TASK TO COMPLETE
The answer must consist of each line below that contains the word "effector", copied in full.
── EXERCISE DATA ──
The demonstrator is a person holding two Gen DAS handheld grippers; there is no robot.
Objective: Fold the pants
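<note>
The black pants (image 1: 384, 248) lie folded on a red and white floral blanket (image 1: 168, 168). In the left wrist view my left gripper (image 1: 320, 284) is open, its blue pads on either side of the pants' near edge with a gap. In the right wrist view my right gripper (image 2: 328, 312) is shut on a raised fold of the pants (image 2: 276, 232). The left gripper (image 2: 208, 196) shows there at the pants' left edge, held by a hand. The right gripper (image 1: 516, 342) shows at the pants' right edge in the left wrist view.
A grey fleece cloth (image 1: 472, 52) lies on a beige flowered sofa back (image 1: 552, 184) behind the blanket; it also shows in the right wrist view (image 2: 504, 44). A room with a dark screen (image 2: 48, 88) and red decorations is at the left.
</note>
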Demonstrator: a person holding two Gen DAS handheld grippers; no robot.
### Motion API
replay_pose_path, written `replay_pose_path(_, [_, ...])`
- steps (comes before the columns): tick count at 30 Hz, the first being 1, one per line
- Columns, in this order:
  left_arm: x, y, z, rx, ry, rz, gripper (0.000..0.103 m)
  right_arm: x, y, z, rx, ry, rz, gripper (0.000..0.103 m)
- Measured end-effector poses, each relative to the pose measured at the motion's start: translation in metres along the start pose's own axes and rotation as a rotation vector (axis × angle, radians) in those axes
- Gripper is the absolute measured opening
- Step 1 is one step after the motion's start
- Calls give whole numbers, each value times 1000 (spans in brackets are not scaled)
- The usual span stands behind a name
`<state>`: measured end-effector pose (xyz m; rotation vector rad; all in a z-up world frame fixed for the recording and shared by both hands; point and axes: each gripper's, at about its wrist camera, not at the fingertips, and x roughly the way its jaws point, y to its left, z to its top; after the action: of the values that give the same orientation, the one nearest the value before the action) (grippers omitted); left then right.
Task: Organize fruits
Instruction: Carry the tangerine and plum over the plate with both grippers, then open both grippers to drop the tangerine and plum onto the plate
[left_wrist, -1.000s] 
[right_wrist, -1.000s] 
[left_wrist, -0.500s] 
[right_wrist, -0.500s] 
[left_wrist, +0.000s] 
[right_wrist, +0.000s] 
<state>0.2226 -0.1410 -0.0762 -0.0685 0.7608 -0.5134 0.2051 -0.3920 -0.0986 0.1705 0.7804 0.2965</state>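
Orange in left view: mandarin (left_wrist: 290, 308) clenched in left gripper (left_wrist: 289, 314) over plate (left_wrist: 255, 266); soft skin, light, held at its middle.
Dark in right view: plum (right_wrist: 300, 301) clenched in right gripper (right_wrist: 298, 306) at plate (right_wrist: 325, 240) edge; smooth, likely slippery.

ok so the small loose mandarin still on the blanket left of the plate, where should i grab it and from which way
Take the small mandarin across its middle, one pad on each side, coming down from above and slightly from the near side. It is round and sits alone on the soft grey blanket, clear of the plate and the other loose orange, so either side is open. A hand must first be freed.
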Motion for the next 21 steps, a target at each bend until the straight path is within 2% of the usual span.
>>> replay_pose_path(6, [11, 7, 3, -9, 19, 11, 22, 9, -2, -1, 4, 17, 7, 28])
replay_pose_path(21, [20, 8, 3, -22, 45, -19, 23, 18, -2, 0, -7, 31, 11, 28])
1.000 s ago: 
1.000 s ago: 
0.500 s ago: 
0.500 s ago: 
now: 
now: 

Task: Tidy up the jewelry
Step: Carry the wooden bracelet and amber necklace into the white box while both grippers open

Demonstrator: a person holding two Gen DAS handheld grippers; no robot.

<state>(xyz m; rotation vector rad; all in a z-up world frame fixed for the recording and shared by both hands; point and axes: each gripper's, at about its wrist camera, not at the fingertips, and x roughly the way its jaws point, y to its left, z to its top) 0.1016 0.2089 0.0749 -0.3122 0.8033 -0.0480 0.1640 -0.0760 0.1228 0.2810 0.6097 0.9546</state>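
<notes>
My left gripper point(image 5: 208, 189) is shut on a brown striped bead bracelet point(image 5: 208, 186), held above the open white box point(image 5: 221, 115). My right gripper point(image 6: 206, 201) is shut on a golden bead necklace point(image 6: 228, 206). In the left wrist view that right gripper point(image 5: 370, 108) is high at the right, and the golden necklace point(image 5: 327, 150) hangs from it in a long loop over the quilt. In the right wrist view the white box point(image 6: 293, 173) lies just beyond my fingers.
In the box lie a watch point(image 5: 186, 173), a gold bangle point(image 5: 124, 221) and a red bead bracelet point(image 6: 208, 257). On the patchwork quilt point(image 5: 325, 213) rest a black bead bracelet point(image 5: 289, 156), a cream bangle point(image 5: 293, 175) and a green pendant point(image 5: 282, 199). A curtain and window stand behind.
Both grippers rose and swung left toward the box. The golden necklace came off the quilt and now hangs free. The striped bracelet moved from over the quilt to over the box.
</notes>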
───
RESPONSE
- Measured end-effector poses, each relative to the pose measured at the motion's start: translation in metres along the start pose's own axes and rotation as a rotation vector (axis × angle, radians) in those axes
`<state>`: measured end-effector pose (xyz m; rotation vector rad; all in a z-up world frame fixed for the recording and shared by both hands; point and axes: each gripper's, at about its wrist camera, not at the fingertips, and x roughly the way its jaws point, y to its left, z to its top; after the action: of the values that give the same orientation, the one nearest the value before the action) (grippers omitted); left then right.

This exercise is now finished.